Jason Burkhett Discovers "Secret Ace Members A-List"
List Links ACE Leadership to Masonic Templars, Jews

The coaster world was rocked yesterday by the uncovering of a top secret, highly guarded ACE members "A-List."

Burkhett, also known as "Rastus O'Ginga" on Usenet news-groups, has long held and publicized his belief that an "A-List" existed.

"This discovery proves correct every post I have ever made on rec.roller-coaster," read a jubilant Burkhett in a prepared statement. "I have said all along that a secret list exists that determines which ACE members are invited to media days at parks and, incidentally, which control the entire world banking system.
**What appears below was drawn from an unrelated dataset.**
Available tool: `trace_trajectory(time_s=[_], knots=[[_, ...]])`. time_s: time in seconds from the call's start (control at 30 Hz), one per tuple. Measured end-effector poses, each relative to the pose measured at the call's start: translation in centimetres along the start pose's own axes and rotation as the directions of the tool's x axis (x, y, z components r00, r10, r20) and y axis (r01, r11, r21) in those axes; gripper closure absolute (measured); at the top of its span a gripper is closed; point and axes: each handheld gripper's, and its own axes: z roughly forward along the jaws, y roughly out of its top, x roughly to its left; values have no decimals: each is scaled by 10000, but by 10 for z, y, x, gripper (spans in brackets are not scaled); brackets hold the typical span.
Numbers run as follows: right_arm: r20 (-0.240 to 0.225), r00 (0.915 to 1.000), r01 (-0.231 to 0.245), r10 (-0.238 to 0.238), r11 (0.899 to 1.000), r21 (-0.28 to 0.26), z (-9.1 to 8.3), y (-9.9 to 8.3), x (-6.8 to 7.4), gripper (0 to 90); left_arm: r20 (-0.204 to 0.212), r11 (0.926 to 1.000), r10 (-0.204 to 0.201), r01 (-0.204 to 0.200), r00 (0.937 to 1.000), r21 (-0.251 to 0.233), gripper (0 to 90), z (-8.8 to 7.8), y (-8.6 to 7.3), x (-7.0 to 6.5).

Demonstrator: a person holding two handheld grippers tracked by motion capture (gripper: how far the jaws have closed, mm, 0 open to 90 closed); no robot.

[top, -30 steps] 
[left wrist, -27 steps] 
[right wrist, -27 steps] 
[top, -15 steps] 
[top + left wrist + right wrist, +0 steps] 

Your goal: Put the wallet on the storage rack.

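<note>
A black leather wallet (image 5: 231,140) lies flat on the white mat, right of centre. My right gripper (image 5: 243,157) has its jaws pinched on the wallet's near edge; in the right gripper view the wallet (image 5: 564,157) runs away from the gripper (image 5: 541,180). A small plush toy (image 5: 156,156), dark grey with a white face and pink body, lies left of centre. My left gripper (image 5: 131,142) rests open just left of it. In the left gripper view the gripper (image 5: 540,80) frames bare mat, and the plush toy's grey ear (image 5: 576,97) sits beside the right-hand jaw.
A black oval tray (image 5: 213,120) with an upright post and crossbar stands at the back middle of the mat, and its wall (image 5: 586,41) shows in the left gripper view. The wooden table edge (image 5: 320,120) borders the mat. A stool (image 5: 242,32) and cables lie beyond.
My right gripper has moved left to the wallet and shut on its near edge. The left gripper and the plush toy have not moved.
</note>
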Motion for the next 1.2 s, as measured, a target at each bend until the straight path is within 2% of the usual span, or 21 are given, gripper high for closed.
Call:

But I was shocked, shocked to discover that my suspicions only scratched the surface of the cover-up and international conspiracy."

The list, protected by vicious dogs, booby trapped passages, and a giant, living stone statue named "Galnor," was discovered in a musty, candle-lit room twenty levels beneath the castle of ACE Events Director Gary Baker.

In addition to proving an "A-List," Burkhett also claims the documents prove "an incredibly immense conspiracy" concerning Masonic Templars, Jews, and the assasination of JFK.

"Oh, and at the bottom it says that all ACE members are homo," Burkhett added.

Burkhett has further announced that he plans to release an analysis of this information, along with the document itself, in a book titled The Protocols of the Elders of ACE to be self-published this summer.

When asked if he ever considered the possibility that no one ever invited him to a media event or, indeed, anywhere due to his obnoxious and hate-filled posts on the internet, Burkhett replied, "Never for an instant did I suspect that was the case."

The internet, Jews, and Masonic Templars were unavailable as of press time for comment, leading this reporter to be convinced that Burkhett is absolutely correct.